MATTINGLY: And people were reacting to that. And I was struck, a couple weeks ago, Senate Majority Leader Mitch McConnell, who behind the scenes had been pretty opposed to this and had been warning the president about kind of the danger within the party of doing this, made clear publically, look, this will be very contentious, which is not normally how this is supposed to be. And I guess, Franco, my question to you is, is the administration's calculation here that the fight is worth it, right, the fight is worth it no matter what the end game is?

FRANCO ORDONEZ, WHITE HOUSE CORRESPONDENT, "MCCLATCHY": That is a big part of the calculation. Like, this is very much seen as a potential off-ramp to get this issue off their table. As Margaret was saying, to be able to say at least we tried.

And, look, I mean, there is some -- there is some truth to that maybe he can do that. I mean I -- we have reported about the more than 100 statutory powers that the president has. The sources that I've talked to tell me that Congress has given the president too much power to do these kind of things. And there's no question that the Ninth Circuit will most likely get it. I talked to sources who tell me the briefs are already being written and they will be submitted within days. And he will likely lose -- likely lose in other courts. And as he said, he won the travel ban at the end in the Supreme Court. He now has a more favorable Supreme Court there.

JONATHAN MARTIN, NATIONAL POLITICAL CORRESPONDENT, "THE NEW YORK TIMES": Well, when Trump won the nomination and the president in 2016, it was revealing in a lot of ways. And one of the major ways to feel -- it was revealing was, it proved that the base of the party didn't really care that much about matters of small government conservatism, right? That a handful of people did it in the sort of intelligency (ph) of the party, but really that's not a priority.

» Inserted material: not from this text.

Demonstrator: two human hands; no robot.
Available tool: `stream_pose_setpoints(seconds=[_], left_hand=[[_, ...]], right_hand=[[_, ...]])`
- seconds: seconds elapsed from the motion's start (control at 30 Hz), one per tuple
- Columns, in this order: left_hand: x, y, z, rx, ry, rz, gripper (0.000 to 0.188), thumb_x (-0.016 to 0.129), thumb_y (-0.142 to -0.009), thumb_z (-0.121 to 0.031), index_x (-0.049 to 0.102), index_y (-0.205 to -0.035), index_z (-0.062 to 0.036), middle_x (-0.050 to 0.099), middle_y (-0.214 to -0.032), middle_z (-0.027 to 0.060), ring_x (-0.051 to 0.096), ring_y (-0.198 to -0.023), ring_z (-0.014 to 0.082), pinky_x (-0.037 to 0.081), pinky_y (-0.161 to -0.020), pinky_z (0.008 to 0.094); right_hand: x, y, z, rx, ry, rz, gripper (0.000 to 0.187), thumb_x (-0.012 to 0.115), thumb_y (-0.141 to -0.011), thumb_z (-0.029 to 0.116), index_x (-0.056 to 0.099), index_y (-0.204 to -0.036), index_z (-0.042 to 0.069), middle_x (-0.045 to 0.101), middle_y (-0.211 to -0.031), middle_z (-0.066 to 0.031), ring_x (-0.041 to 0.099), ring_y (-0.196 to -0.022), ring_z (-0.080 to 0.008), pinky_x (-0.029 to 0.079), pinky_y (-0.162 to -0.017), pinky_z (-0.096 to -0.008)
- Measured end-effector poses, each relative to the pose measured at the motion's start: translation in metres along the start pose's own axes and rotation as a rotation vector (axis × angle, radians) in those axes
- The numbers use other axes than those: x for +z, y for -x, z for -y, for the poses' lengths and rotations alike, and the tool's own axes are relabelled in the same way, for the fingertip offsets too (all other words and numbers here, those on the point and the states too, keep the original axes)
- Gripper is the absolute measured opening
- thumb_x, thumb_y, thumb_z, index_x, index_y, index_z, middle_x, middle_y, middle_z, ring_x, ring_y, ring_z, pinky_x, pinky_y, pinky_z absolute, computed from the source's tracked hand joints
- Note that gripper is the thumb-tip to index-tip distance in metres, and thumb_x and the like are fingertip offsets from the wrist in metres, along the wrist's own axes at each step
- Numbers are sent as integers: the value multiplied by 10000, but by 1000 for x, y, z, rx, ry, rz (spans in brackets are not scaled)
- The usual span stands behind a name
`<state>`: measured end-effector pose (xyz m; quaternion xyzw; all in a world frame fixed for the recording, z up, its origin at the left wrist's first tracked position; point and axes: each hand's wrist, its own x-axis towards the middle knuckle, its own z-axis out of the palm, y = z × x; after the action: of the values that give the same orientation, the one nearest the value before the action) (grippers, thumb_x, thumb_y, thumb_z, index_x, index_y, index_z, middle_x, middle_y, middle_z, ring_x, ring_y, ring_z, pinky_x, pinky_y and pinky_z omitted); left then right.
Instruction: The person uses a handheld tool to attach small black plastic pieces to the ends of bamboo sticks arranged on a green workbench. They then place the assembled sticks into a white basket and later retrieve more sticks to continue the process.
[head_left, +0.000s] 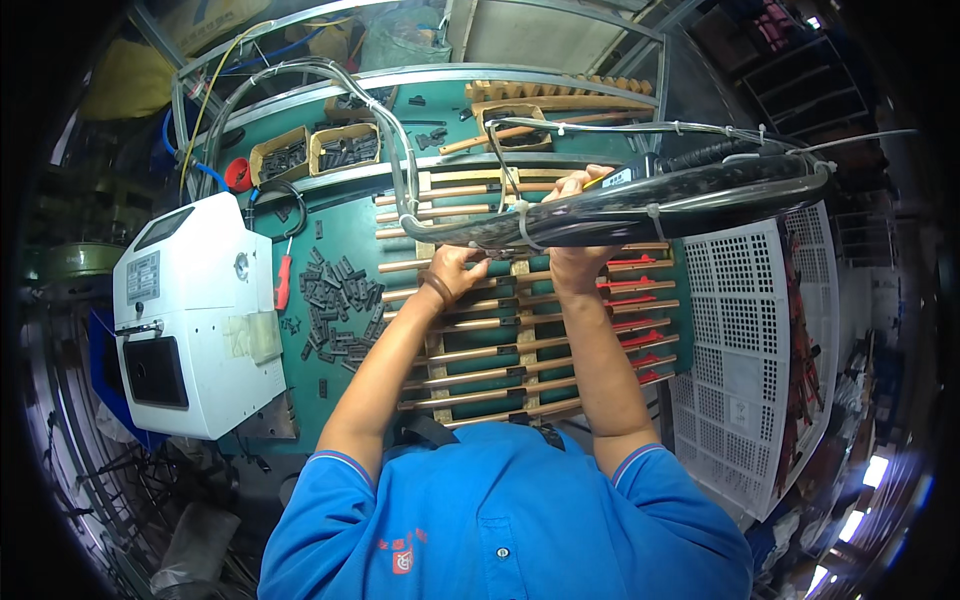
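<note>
My right hand (576, 268) is closed round a dark electric screwdriver (618, 180) with a pale label and a coiled cord. A thick black cable bundle (640, 218) crosses in front, hiding part of that hand and the tool's tip. Farther left, my left hand (458, 272) is bent over the row of copper-coloured rods (470, 381), its thumb and fingers drawn together. What its fingertips pinch is hidden under the cable. The rods lie side by side across wooden slotted strips (526, 334); several carry black pieces midway and red parts (640, 340) at their right ends.
Left of the rods lies a heap of small black parts (340, 305), beside a red-handled screwdriver (283, 280) and a white machine (200, 315). Behind are cardboard boxes (345, 148) of black parts and a red cup (238, 174). A white perforated crate (735, 345) stands at right.
</note>
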<state>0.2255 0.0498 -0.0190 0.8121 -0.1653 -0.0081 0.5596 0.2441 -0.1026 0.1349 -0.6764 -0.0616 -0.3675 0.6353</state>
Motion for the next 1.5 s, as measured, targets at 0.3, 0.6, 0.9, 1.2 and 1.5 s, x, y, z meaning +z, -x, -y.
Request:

[12:10:04] And I think this once again demonstrates that. To him taking the PR hit for not getting his wall is far worse than offending whatever sort of small government purists exists on the right when it comes to, in their eyes, misusing a national emergency. And, look, and he may lose some votes from the right and the Congress, but I think most of them are more concerned about keeping their Trump-loving base happy than sticking to whatever, you know, pre-Trump you're a small government principles they purported to have. He was never invested in the movement, Trump himself, obviously. But what he has really revealed here is just how little a lot of the voters on the right care themselves about these principles of small governor conservatism.

COLLINS: And that's really been the thinking inside the White House for the last few weeks because this national emergency didn't come out of nowhere. They've been preparing for this since the president signed a short-term spending bill three weeks ago. They knew that they did not think that conference committee was going to get the president the money he wanted. So they have been preparing for this behind the scenes, preparing for the legal arguments on what they're going to say, and they know they're going to face legal battles over this and it could get tied up in court, but they don't care about that because all they can say is, well, Congress didn't get us the money, so the president had to declare a national emergency and here we are fighting for the wall. And they think that's enough for the president's supporters.

MATTINGLY: Yes, it's a great point. This isn't ad hawk. I know White House staff, White House legal operations has been working on developing -- COLLINS: Yes.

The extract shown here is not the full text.